Department of Infectious and Tropical Diseases, London School of Hygiene and Tropical Medicine, Keppel street, London, United Kingdom.
The Leprosy Mission England and Wales, Peterborough, United Kingdom.
PLoS Negl Trop Dis. 2020 Oct 30;14(10):e0008687. doi: 10.1371/journal.pntd.0008687. eCollection 2020 Oct.
Leprosy transmission is ongoing; globally and within Bangladesh. Household contacts of leprosy cases are at increased risk of leprosy development. Identification of household contacts at highest risk would optimize this process.
The temporal pattern of new case presentation amongst household contacts was documented in the COCOA (Contact Cohort Analysis) study. The COCOA study actively examined household contacts of confirmed leprosy index cases identified in 1995, and 2000-2014, to provide evidence for timings of contact examination policies. Data was available on 9527 index cases and 38303 household contacts. 666 household contacts were diagnosed with leprosy throughout the follow-up (maximum follow-up of 21 years). Risk factors for leprosy development within the data analysed, were identified using Cox proportional hazard regression.

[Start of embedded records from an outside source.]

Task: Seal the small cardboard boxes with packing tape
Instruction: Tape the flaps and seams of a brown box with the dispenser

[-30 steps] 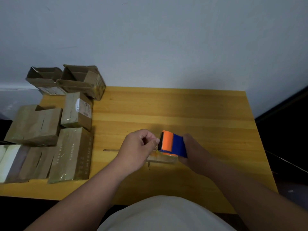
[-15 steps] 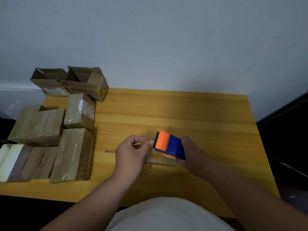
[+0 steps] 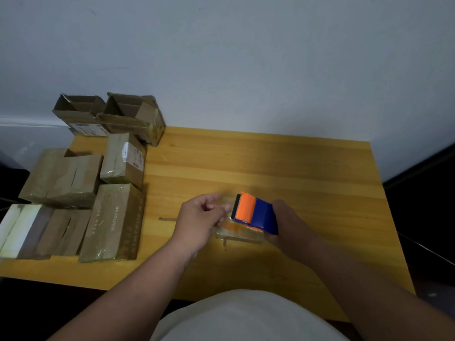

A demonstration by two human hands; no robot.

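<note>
Head view: taping in progress.
Right hand [image 3: 290,223]: grips orange-and-blue plastic tape dispenser [image 3: 254,212], steadying it.
Left hand [image 3: 199,217]: pinches clear tape end, pulling length over yellow wooden surface [image 3: 295,168].

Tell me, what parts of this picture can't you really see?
- Head view: the small box under the tape dispenser is mostly covered by the dispenser and the right hand.
- The clear tape at the left hand is blurred; where its end lies is unclear.
- The label on one sealed box is too small to read.
- The pale box is cut off by the left edge.
</note>
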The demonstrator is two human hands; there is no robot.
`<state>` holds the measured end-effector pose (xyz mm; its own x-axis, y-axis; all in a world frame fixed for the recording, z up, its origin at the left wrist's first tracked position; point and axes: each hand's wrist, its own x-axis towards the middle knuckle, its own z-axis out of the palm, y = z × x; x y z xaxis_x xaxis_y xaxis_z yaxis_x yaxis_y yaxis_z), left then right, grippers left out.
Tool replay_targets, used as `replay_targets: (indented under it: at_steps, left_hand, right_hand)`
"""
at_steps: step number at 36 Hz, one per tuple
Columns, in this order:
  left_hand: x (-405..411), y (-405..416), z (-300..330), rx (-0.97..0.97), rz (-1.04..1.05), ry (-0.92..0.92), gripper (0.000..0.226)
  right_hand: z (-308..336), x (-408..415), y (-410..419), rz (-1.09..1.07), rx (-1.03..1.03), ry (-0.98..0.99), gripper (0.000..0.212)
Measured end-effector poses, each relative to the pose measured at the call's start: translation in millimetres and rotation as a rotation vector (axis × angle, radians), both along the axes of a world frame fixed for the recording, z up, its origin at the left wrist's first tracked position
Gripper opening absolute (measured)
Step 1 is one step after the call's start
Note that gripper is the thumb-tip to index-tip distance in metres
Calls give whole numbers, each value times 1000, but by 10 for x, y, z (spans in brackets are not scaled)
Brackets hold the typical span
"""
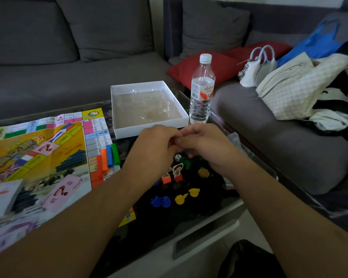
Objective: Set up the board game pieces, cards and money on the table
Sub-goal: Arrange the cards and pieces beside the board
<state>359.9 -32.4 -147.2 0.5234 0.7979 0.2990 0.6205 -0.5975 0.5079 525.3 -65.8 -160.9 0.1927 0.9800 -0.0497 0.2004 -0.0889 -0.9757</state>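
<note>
**Hands meet above the loose pieces**

I see the sofa [68, 73] behind the table [209, 213]. The game board [38, 157] lies unfolded on the table's left part, with a white card stack [2, 195] on its near left. The open white box [147, 105] sits beyond, a water bottle [202, 89] just beside it on the right. Coloured bars [107, 157] rest at the board's right edge. My left hand [155, 149] and right hand [207, 145] are together, fingers curled and fingertips touching; whether they pinch anything I cannot tell. Below them: a die [177, 157], blue tokens [160, 201], yellow tokens [187, 195].
</note>
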Motion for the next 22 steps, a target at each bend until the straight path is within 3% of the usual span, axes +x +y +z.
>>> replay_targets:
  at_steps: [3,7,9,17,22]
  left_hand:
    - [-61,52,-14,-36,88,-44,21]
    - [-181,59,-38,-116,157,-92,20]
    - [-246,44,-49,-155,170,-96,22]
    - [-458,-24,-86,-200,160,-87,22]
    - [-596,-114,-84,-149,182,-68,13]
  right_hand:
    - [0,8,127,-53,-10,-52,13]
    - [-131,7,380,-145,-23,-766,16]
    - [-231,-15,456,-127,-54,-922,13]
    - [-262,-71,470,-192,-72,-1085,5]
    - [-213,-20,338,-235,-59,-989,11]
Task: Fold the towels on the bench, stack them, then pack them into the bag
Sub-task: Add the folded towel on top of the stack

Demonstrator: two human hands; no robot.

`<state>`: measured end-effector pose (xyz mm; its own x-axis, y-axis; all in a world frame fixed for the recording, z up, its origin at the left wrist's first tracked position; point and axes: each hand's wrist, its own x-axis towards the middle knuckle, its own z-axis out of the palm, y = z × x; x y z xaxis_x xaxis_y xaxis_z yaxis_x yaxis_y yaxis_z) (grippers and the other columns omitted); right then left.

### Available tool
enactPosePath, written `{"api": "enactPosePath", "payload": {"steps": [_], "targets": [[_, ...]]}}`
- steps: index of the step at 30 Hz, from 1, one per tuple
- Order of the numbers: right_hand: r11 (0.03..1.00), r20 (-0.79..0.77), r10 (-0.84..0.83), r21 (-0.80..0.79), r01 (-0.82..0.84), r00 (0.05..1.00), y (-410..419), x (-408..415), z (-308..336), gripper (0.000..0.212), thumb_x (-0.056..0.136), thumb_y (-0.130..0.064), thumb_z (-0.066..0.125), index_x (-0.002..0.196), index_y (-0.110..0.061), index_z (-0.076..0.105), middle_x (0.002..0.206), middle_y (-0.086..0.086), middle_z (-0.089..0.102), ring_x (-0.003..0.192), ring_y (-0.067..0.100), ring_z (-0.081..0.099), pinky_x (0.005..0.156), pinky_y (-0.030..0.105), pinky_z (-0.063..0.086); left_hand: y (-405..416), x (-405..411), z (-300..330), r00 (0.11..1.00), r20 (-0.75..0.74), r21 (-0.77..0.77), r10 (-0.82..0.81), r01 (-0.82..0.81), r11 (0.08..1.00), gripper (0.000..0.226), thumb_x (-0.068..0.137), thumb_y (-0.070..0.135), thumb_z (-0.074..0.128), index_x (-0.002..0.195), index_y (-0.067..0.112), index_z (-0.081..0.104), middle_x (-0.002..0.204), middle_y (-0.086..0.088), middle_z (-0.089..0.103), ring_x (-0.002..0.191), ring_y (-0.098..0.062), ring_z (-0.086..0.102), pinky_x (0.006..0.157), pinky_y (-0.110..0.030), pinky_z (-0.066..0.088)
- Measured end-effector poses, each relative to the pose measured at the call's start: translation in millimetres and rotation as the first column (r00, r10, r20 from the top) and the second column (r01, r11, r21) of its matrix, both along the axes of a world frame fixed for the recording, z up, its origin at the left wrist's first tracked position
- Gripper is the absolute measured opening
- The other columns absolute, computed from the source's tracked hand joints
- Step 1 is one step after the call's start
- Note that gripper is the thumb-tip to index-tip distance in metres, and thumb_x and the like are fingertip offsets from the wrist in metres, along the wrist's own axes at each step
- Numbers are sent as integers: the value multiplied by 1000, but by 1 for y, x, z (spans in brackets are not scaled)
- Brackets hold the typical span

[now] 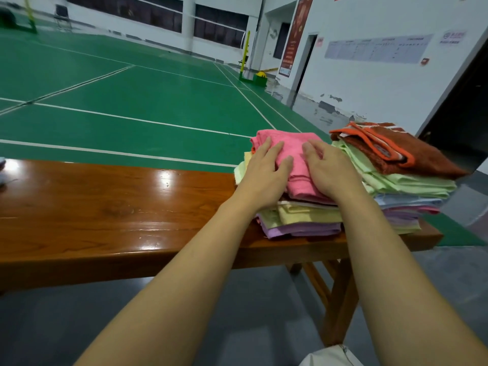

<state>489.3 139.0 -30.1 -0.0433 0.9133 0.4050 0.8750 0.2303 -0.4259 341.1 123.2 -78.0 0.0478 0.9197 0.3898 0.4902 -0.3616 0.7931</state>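
Folded pink terry towel [290,165] tops the pastel stack at the wooden surface's [105,207] three-o'clock end, left hand [264,171] and right hand [328,170] pressing flat-fingered; stacking seems underway, next probably fetching another from the unfolded pile [396,167].

I face a green court floor [137,101] marked with white lines. A net [184,14] stretches between a white pillar [188,25] and a yellow post [245,55]. The far wall holds dark windows [220,26]. On my right a white wall [375,83], its paint peeling low down, carries a red banner [295,35], a row of notices [375,48] and a dark doorway [306,64]. Under me the floor is grey [79,318].
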Motion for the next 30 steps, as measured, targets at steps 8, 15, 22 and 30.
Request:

The dominant risk factor for household contacts developing leprosy was having a highly skin smear positive index case in the household. As the grading of initial slit skin smear of the index case increased from negative to high positive (4-6), the hazard of their associated household contacts developing leprosy increases by 3.14 times (p<0.001). Being a blood relative was not a risk factor, no gender differences in susceptibility were found.
We found a dominance of a single variable predicting risk for leprosy transmission-skin smear positive index cases. A small number of cases are maintaining transmission in the household setting. Focus should be performing contact examinations on these households and detecting new skin smear positive index cases. Conducting slit-skin smears on new cases is needed for predicting risk; such services need supporting. If skin smear positive cases are sustaining leprosy infection within the household setting, the administration of single-dose rifampicin (SDR) to household contacts as the sole intervention in Bangladesh will not be effective.
麻风病仍在传播;无论是在全球范围内还是在孟加拉国国内都是如此。麻风病病例的家庭接触者患麻风病的风险增加。确定风险最高的家庭接触者将优化这一过程。
COCOA(接触队列分析)研究记录了家庭接触者中新发病例出现的时间模式。COCOA 研究积极检查了 1995 年和 2000-2014 年确诊的麻风病索引病例的家庭接触者,为接触检查政策的时间安排提供证据。数据可用于 9527 例索引病例和 38303 例家庭接触者。在整个随访期间(最长随访 21 年),有 666 例家庭接触者被诊断患有麻风病。使用 Cox 比例风险回归分析确定了数据分析中麻风病发展的危险因素。
家庭接触者患麻风病的主要危险因素是家中有高度皮肤涂片阳性的索引病例。随着索引病例的初始皮肤划痕涂片分级从阴性变为高度阳性(4-6),其相关家庭接触者患麻风病的风险增加 3.14 倍(p<0.001)。血缘关系不是危险因素,也没有发现性别易感性差异。
我们发现,有一种单一变量主导着麻风病传播风险的预测-皮肤涂片阳性的索引病例。少数病例在家庭环境中持续传播。应重点对这些家庭进行接触检查,并发现新的皮肤涂片阳性的索引病例。对新病例进行皮肤划痕涂片检查以预测风险是必要的;需要支持这些服务。如果皮肤涂片阳性病例在家庭环境中持续感染麻风病,那么在孟加拉国,仅对家庭接触者实施单剂量利福平(SDR)作为单一干预措施将不会有效。